» Problem to solve
None of the pictures should be copied, though every line of the listing must be printed exactly.
········
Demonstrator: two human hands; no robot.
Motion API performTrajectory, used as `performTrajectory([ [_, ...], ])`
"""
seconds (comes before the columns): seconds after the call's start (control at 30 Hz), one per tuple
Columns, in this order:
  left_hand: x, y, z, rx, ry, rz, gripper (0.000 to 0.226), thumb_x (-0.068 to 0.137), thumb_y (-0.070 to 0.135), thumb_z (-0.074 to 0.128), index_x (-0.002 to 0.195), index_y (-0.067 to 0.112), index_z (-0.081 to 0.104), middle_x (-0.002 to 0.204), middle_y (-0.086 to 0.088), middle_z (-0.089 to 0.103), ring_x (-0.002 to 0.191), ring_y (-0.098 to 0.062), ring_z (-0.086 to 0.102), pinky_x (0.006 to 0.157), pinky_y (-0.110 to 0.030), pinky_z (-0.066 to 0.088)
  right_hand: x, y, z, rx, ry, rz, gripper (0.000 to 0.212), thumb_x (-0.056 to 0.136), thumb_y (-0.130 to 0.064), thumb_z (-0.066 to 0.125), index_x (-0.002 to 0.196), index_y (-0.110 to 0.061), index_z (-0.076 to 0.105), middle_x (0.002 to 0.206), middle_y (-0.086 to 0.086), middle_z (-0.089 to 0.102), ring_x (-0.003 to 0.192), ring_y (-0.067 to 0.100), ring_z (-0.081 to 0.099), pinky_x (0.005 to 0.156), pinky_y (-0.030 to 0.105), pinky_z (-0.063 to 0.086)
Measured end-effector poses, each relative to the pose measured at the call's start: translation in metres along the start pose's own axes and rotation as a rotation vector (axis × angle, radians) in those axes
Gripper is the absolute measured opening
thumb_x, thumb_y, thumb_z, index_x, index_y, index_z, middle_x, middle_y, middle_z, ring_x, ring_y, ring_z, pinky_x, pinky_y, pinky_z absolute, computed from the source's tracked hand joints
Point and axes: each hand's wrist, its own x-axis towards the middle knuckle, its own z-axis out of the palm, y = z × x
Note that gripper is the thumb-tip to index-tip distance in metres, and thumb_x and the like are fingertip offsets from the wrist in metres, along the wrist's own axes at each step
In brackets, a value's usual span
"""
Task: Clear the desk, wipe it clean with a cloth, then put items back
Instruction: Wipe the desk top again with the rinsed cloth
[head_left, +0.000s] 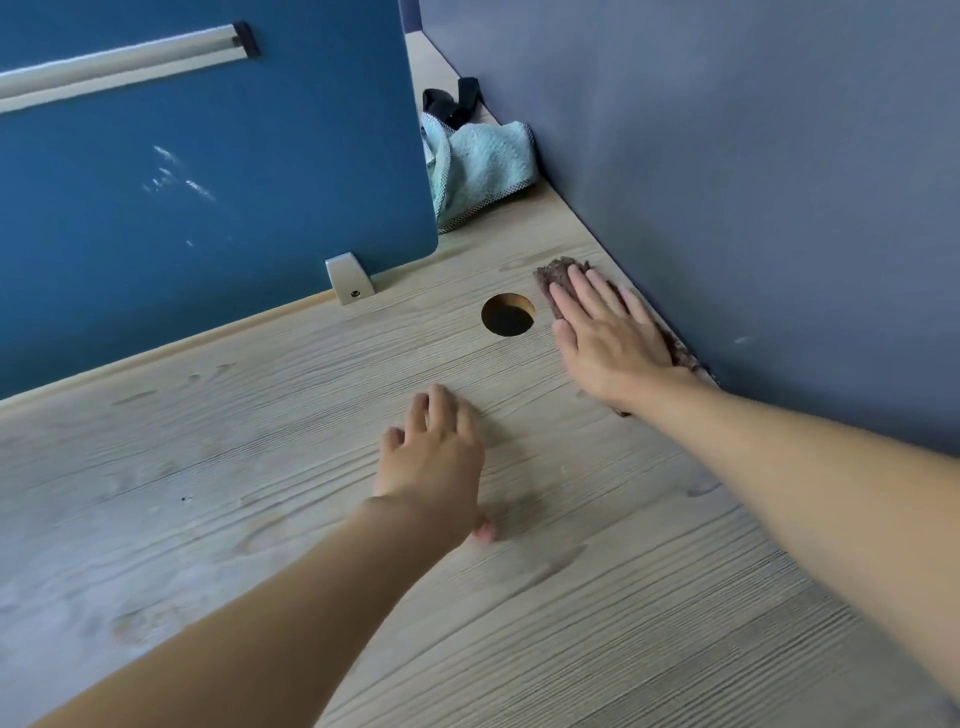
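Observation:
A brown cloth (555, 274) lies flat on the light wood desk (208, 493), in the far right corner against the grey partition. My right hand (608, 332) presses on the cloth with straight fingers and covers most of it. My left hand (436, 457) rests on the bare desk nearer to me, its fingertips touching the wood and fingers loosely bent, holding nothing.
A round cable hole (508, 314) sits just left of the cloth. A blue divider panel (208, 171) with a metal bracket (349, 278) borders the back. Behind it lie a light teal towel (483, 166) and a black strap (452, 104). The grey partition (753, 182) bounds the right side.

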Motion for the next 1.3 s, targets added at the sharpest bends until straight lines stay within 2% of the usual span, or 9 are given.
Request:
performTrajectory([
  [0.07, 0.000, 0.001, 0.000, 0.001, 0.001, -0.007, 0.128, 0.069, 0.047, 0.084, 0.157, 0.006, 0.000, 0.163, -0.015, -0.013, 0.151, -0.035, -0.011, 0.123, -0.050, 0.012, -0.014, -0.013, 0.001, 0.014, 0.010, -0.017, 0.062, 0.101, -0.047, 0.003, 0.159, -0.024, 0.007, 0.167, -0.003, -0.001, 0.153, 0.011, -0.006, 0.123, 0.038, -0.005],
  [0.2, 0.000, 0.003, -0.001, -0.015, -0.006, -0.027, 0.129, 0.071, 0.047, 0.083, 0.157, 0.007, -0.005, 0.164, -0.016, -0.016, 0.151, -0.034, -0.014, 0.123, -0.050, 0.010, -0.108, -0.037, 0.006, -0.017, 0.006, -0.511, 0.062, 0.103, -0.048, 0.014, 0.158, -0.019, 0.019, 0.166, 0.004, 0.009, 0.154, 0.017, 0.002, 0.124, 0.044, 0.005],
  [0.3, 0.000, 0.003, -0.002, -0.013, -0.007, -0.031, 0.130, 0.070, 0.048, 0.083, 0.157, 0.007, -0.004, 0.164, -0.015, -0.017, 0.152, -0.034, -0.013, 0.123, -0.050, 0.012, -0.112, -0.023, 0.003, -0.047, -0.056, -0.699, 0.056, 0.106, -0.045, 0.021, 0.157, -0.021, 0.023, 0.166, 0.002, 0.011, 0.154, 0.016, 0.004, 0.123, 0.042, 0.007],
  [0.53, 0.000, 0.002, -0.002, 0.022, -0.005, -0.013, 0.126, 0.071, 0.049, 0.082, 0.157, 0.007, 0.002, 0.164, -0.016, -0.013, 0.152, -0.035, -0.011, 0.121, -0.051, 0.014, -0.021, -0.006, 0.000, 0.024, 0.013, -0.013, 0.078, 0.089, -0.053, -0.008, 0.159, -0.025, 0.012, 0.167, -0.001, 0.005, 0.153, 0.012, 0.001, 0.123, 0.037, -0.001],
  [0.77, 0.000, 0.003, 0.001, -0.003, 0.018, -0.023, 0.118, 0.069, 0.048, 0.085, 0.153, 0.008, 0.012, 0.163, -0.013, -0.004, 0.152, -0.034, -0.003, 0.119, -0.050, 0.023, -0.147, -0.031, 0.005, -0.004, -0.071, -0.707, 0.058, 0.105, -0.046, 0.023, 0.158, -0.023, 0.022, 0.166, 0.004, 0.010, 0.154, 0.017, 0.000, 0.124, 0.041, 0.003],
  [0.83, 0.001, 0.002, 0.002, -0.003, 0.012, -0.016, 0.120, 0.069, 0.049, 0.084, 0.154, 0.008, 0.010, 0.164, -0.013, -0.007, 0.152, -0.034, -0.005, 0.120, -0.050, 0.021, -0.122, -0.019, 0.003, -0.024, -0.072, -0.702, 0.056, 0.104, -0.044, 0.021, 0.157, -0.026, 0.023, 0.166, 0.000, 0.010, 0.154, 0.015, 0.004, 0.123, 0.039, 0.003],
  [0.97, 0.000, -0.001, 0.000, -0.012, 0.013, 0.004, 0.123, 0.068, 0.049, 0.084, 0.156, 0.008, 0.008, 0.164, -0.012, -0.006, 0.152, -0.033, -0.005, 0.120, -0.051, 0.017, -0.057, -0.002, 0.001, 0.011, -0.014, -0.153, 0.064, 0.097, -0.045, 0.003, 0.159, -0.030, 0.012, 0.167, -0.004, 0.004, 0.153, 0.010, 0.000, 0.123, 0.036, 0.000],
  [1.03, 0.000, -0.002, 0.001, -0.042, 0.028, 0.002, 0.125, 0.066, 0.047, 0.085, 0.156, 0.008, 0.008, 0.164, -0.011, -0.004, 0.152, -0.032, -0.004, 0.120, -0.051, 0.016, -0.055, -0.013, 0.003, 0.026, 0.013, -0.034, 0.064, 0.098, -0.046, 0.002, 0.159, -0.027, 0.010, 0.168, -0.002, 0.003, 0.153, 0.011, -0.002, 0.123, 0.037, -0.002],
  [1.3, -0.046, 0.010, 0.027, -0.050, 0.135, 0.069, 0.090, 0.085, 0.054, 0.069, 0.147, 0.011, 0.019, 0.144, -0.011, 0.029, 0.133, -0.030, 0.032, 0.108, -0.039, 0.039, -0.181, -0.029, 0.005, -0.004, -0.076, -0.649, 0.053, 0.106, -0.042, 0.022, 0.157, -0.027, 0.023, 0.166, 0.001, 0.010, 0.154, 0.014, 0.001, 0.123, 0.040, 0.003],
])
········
» Finished exercise
Demonstrator: two human hands; no robot.
Motion API performTrajectory, used as `performTrajectory([ [_, ...], ])`
"""
seconds (comes before the columns): seconds after the call's start (control at 30 Hz), one per tuple
Columns, in this order:
  left_hand: x, y, z, rx, ry, rz, gripper (0.000 to 0.226), thumb_x (-0.068 to 0.137), thumb_y (-0.070 to 0.135), thumb_z (-0.074 to 0.128), index_x (-0.002 to 0.195), index_y (-0.067 to 0.112), index_z (-0.081 to 0.104), middle_x (-0.002 to 0.204), middle_y (-0.086 to 0.088), middle_z (-0.089 to 0.103), ring_x (-0.002 to 0.191), ring_y (-0.098 to 0.062), ring_z (-0.086 to 0.102), pinky_x (0.006 to 0.157), pinky_y (-0.110 to 0.030), pinky_z (-0.066 to 0.088)
  right_hand: x, y, z, rx, ry, rz, gripper (0.000 to 0.212), thumb_x (-0.056 to 0.136), thumb_y (-0.130 to 0.064), thumb_z (-0.066 to 0.125), index_x (-0.002 to 0.196), index_y (-0.110 to 0.061), index_z (-0.076 to 0.105), middle_x (0.002 to 0.206), middle_y (-0.086 to 0.086), middle_z (-0.089 to 0.102), ring_x (-0.003 to 0.192), ring_y (-0.067 to 0.100), ring_z (-0.081 to 0.099), pinky_x (0.005 to 0.156), pinky_y (-0.030 to 0.105), pinky_z (-0.063 to 0.086)
Measured end-effector poses, each relative to the pose measured at the call's start: translation in metres along the start pose's own axes and rotation as a rotation vector (axis × angle, radians) in those axes
Gripper is the absolute measured opening
thumb_x, thumb_y, thumb_z, index_x, index_y, index_z, middle_x, middle_y, middle_z, ring_x, ring_y, ring_z, pinky_x, pinky_y, pinky_z absolute, computed from the source's tracked hand joints
Point and axes: each hand's wrist, its own x-axis towards the middle knuckle, its own z-axis out of the palm, y = z × x
Note that gripper is the thumb-tip to index-tip distance in metres, and thumb_x and the like are fingertip offsets from the wrist in metres, along the wrist's own axes at each step
In brackets, a value's usual span
"""
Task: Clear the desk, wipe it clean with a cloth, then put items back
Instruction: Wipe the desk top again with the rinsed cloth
[head_left, +0.000s] 
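Observation:
A brown cloth (555, 274) lies flat on the light wood desk (208, 493), in the far right corner against the grey partition. My right hand (608, 332) presses on the cloth with straight fingers and covers most of it. My left hand (436, 457) rests on the bare desk nearer to me, its fingertips touching the wood and fingers loosely bent, holding nothing.
A round cable hole (508, 314) sits just left of the cloth. A blue divider panel (208, 171) with a metal bracket (349, 278) borders the back. Behind it lie a light teal towel (483, 166) and a black strap (452, 104). The grey partition (753, 182) bounds the right side.
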
Motion for the next 1.3 s, targets added at the sharpest bends until straight lines stay within 2% of the usual span, or 9 are given.
Request:
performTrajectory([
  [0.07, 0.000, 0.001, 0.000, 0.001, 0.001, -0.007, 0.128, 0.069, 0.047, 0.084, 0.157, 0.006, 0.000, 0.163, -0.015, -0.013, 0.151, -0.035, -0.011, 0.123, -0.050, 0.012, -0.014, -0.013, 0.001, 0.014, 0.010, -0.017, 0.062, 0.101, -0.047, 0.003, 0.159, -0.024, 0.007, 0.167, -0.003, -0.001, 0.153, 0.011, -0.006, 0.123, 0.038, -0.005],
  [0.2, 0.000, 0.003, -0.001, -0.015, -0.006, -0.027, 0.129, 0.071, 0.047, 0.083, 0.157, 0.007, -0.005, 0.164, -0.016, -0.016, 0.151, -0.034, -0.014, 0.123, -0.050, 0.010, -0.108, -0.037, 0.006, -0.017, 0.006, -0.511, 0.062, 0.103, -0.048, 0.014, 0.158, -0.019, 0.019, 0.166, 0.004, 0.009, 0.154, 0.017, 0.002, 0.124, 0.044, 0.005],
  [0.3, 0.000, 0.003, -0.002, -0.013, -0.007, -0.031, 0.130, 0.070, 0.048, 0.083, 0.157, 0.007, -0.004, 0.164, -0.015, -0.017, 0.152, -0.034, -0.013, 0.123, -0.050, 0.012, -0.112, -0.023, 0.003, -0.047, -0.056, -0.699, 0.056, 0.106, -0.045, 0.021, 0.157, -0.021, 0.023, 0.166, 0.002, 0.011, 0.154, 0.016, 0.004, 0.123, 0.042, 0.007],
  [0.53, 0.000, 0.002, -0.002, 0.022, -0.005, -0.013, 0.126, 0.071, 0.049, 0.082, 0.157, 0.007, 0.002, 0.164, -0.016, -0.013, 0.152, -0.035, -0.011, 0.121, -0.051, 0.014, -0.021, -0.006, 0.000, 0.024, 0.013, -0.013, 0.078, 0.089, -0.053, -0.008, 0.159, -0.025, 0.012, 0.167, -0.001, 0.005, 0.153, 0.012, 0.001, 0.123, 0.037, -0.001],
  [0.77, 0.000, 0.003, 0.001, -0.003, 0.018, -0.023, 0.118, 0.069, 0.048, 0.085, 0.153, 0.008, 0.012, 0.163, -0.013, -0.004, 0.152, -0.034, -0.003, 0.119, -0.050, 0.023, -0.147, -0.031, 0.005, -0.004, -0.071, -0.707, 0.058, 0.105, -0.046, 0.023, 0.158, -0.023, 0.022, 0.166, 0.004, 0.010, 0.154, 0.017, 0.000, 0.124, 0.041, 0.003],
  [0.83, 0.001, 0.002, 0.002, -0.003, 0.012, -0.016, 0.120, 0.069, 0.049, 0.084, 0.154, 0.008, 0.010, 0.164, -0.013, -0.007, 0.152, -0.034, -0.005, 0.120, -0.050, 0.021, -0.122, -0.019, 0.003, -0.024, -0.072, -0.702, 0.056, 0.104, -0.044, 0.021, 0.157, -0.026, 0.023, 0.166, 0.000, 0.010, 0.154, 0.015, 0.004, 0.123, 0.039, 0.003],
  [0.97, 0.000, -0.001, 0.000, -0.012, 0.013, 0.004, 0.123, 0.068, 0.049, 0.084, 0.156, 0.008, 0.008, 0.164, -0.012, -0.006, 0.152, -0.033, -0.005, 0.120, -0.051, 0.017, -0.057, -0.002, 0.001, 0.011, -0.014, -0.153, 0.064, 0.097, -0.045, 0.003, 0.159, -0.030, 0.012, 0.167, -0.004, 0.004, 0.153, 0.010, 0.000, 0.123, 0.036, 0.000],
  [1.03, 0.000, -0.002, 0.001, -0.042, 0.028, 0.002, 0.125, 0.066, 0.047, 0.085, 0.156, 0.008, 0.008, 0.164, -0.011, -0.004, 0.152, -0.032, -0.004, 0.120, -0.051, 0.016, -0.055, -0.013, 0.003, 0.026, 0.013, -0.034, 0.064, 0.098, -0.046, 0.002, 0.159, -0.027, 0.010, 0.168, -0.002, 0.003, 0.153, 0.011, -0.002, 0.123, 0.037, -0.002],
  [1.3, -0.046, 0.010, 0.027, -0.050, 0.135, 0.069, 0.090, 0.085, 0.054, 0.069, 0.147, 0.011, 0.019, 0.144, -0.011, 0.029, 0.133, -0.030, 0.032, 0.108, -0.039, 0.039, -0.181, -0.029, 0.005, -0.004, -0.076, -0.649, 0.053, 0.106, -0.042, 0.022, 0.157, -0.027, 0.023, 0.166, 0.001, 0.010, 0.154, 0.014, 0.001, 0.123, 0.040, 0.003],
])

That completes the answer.